The new climate change bill will set an immediate target of achieving a 90% reduction in greenhouse emissions by the year 2050. However, we’re not done there, and have the added intention to go to a full 100% reduction, known as ‘net-zero’ as soon as possible.
The fight against climate change is a moral responsibility that Scotland takes very seriously and that’s why we’re applying one of the most stringent climate laws in the world.
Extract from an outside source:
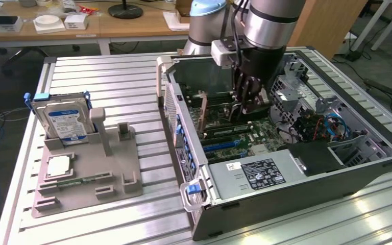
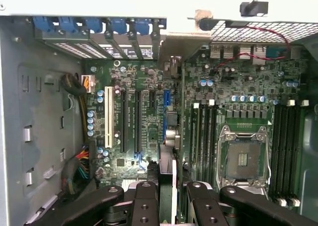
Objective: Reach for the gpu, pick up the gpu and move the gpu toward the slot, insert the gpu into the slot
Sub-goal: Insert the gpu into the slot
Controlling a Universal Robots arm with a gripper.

As well as doing good for the planet we live in, it will also boost the economic prospects in Scotland, as our academic and engineering expertise – coupled with our outstanding natural resources – provide excellent opportunities for everyone.
We know that 2050 is still a long way away, but to make sure that we increase our action immediately, we are introducing the world’s most ambitious interim targets, and keeping our approach of being held to account against annual targets by our Parliament every single year. Our existing targets are for a 42% reduction in greenhouse gas emissions by 2020 and an 80% reduction by 2050. The new, more ambitious targets will push this to 56% by 2020, 66% by 2030, 78% by 2040 and 90% by 2050.
Achieving this is going to take the work of everyone in Scotland and we’ll be looking to bring individuals, communities, businesses and government together to achieve these targets.
These targets balance our environmental, social and economic responsibilities and have the potential to create jobs and wealth across Scotland, creating new export and investment opportunities. Climate change is one of the defining challenges of our age and Scotland’s is determined to be ambitious, credible and responsible in the face of that challenge – which is exactly what the new Climate Change Bill delivers.